He totally does better in person!! I will give him that...


----------



## T.J. (Aug 28, 2007)

snowgypsy said:


> I've tried, but he only hearts tim... its a fact!


quoted for truth. and its mutual.


----------



## Dcp584 (Sep 10, 2007)

Wow I don't think I could be made out to sound and gayer short of wearing a sequent unitard.


----------



## Guest (Sep 18, 2008)

T.J. said:


> quoted for truth. and its mutual.



I'm sooooooo the third wheel!! whatever...


----------



## Guest (Sep 18, 2008)

Dcp584 said:


> Wow I don't think I could be made out to sound and gayer short of wearing a sequent unitard.

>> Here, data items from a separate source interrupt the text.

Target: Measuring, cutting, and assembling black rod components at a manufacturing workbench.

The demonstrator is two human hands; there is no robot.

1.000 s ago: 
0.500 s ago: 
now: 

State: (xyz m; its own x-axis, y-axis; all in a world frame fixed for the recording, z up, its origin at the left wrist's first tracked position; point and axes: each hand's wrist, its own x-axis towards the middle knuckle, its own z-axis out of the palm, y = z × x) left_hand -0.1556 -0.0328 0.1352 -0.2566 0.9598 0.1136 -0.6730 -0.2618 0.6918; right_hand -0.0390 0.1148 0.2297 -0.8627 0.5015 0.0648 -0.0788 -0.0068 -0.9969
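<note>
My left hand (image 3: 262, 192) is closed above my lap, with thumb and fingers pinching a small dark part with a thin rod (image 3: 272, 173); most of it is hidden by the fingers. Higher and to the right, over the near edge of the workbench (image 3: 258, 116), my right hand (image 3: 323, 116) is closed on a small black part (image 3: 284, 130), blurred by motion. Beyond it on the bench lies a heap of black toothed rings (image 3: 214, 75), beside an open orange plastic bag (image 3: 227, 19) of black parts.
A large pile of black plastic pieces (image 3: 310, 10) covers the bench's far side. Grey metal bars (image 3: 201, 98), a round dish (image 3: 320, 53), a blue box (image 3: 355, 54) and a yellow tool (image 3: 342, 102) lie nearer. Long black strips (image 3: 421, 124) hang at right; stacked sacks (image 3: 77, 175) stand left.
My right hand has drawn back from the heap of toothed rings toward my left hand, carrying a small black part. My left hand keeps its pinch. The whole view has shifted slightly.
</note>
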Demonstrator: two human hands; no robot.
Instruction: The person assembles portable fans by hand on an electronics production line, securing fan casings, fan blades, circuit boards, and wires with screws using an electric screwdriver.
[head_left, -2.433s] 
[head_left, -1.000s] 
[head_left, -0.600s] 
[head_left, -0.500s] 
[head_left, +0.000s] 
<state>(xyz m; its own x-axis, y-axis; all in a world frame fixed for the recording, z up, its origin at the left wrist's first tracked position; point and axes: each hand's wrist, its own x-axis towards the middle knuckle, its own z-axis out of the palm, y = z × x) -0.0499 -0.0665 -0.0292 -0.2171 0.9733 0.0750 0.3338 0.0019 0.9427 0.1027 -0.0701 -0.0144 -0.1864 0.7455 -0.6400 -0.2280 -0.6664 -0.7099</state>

well at least you can admit that!! I heart you dan!! since I can't say that nasty 4 letter anymore!!


----------



## T.J. (Aug 28, 2007)

edited for being retarded


----------



## Dcp584 (Sep 10, 2007)

hey three wheelers are fun to....


----------



## T.J. (Aug 28, 2007)

snowgypsy said:


> I'm sooooooo the third wheel!! whatever...


yeah...you are 


but you get to ride with him. i'm solo prolly. going to call some friends tomorrow to see if they wanna ride up with me


----------



## T.J. (Aug 28, 2007)

ok. going to bed to dream of dan...and his special place.


----------



## Dcp584 (Sep 10, 2007)

T.J. said:


> ok. going to bed to dream of dan...and his special place.


Sweet dreams


----------



## Guest (Sep 18, 2008)

Ya'll are soooo fucked up!!! whatever TJ, just make sure they're cute!! since you and dan will be making out in the corner!


----------



## Guest (Sep 18, 2008)

Dcp584 said:


> hey three wheelers are fun to....


oh really??


----------



## T.J. (Aug 28, 2007)

snowgypsy said:


> Ya'll are soooo fucked up!!! whatever TJ, just make sure they're cute!! since you and dan will be making out in the corner!


nobody puts danimal in a corner. we make out in public...


----------



## Dcp584 (Sep 10, 2007)

What the hell is this dirty dancing?? Did something happen last night and all the sudden you think your patrick swazye???


----------



## Guest (Sep 18, 2008)

awwww you guys are soooo freaking cute!!


----------



## Dcp584 (Sep 10, 2007)

Oh my christ that is ridiculous.


----------



## T.J. (Aug 28, 2007)

Dcp584 said:


> Oh my christ that is ridiculous.


but i love it...


----------



## Guest (Sep 18, 2008)

Its totally HOT!!!


----------



## Guest (Sep 19, 2008)

Video was good! Sorry I didn't get to hang out with you guys. 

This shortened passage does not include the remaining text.